I remember when i wrote my blog post on rollovers and how people did them, it was based on experience with many organisations - all different and all who pretty much had their own local culture of how they
a) used a moodle course
b) enrolled people
c) various level of what their coursework existed in Moodle
So some of the following were things I noticed:
- course start as a field in a course may exist but was not the actual dates at all of the specific module for all users in it - often was just the date of a course being created manually or by external bulk create
- end date probably does not have a value, - its new in 3.2 and so most SIS integrations (manual or automatic) would not have it, yet.
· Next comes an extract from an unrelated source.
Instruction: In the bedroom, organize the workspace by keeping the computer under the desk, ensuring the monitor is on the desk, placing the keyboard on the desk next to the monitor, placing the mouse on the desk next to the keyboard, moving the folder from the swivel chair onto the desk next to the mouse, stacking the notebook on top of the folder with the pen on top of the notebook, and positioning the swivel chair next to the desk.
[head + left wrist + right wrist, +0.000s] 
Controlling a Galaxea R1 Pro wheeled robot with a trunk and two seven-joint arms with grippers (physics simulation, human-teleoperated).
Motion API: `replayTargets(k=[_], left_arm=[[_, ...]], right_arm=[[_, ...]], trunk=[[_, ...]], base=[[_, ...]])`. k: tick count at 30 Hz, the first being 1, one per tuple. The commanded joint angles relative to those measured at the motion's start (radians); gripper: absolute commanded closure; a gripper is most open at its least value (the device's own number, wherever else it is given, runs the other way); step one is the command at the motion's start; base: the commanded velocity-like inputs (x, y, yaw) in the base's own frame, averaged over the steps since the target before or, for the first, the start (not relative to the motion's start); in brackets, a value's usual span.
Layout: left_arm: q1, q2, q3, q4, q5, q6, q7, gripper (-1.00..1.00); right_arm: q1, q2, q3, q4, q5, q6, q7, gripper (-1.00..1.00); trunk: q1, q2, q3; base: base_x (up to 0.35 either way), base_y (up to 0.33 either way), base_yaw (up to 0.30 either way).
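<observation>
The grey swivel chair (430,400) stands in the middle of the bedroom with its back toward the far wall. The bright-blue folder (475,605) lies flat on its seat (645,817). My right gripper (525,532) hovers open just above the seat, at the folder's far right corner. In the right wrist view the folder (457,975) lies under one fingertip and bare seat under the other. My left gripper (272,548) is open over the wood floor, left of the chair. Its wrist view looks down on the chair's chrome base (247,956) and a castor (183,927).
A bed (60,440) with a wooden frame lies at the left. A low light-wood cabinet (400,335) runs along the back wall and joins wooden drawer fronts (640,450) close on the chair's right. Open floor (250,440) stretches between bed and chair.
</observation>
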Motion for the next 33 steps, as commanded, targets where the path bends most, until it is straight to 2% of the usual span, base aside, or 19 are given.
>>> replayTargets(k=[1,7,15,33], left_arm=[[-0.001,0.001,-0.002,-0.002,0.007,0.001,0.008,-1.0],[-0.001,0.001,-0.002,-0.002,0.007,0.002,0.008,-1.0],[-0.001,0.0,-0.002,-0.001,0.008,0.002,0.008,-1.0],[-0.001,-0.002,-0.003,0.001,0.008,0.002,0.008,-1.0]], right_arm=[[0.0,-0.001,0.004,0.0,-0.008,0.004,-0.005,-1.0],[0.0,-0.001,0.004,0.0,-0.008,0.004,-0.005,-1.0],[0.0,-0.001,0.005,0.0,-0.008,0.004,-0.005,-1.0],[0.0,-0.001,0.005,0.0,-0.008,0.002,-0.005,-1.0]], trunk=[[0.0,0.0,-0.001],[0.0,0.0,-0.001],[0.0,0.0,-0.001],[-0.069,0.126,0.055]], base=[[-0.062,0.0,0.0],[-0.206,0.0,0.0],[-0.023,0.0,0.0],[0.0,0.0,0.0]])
- a course may have same shortname/id year on yearost do not use activity completion
- assignment activities are liable to be hidden after end dates, and sometimes unhidden not always
About course enrolments
- There may be multiple sets of students from different modules in the course at same, or back to back without resets - some students left with access for 3-4 years while in college
- a course may be reused year on year with just a reset
- a course may exist for years in the moodle site, and just used for reference while each course is cloned for new running of module
Grades
- Final grade for overall course is most likely not in moodle (as most are blended not fully online)
- Gradebook may have formative and summative items mixed up - as many institutions export the summative or actual serious graded activities out into their Student record system
what does this mean for doing generic analytics?
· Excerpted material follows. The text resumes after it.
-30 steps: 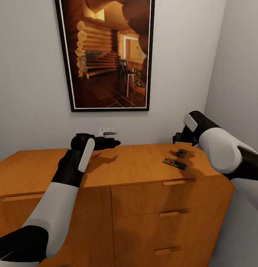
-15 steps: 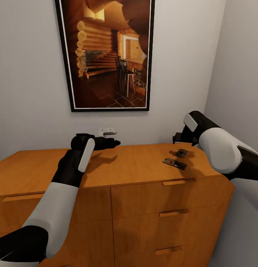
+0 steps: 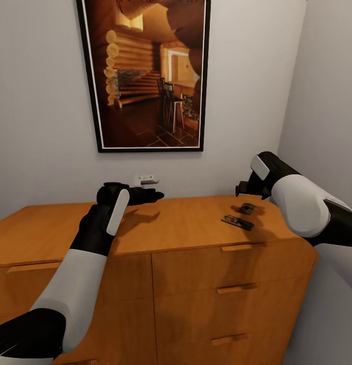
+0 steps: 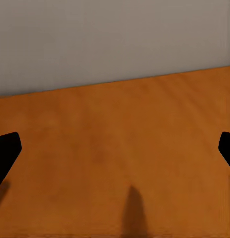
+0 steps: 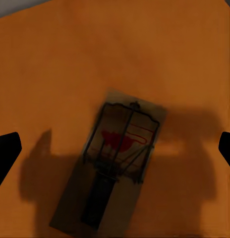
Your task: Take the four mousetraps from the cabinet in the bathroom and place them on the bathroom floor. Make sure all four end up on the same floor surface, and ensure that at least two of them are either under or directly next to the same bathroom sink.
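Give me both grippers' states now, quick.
Left gripper: open, empty, over the cabinet top.
Right gripper: open, empty, fingers spread above a mousetrap.

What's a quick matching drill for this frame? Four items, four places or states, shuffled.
Items:
1. left gripper
2. right gripper
3. mousetraps
4. framed picture

Places or states:
A. hangs on the wall above the cabinet
B. lie on the cabinet top near its right end
C. open over bare cabinet top
D. open above one mousetrap

Pairs: 1-C, 2-D, 3-B, 4-A
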Controlling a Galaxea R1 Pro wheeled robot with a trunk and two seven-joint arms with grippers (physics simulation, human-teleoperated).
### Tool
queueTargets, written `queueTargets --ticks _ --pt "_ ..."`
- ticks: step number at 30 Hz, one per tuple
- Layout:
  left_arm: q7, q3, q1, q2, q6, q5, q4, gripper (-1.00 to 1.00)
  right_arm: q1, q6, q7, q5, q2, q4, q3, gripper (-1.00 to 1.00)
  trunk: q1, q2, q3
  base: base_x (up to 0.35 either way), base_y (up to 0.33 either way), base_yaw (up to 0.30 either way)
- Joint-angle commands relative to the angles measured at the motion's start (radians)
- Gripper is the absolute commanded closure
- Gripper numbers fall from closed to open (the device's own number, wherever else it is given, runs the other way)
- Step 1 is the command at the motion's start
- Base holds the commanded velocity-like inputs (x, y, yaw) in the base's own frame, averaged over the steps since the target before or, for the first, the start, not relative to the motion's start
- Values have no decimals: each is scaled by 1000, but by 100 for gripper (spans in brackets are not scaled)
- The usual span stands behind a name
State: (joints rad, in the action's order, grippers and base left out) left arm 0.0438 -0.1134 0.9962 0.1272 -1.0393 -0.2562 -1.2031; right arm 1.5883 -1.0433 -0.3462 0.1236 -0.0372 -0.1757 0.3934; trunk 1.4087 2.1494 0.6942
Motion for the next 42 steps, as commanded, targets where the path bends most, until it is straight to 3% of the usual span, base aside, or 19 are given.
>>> queueTargets --ticks 1,42 --pt "5 0 1 0 -4 -6 0 -100 1 -4 1 10 0 -1 8 -100 0 1 1 -98 0 0" --pt "5 0 1 0 -5 -5 3 -100 1 -4 1 10 0 -1 8 -100 0 1 1 -11 0 0"
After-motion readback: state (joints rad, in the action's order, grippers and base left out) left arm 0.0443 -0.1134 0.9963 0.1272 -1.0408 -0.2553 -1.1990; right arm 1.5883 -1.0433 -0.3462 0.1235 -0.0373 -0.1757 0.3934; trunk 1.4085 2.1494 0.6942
- Can we rely on the start/end date reliably- or enrol start date /end date
- Can we use activity completion- or is view / submit / graded more dependable
- the gradebook, is only whats in it - and all we have to go with - how to know
- some users may be in one assignment, some in others if groups are used
- some gradebook entries may not actually contribute to a real final grade
So what can an analytics engine potentially and reliably use across most types of course?
Dates
- Perhaps ongoing "periods of time" can be used, looking at who/what is happening within a period of time
- Students who are active during a set period (if analysing on a week, then only those active in that week for example) - and comparing only within that window
- Grading of activities - can only go on whats there or not
- Activity on activities (or lack of)
- the details with Rubric responses of assignments
- the details with Marking guide responses of assignments
- overall access patterns to non activity items (messaging, gradebook, calendar)
in short, what is reliable consistent data withint inconcistent course structures, design and implementation.
My 2 cents.
What do you think?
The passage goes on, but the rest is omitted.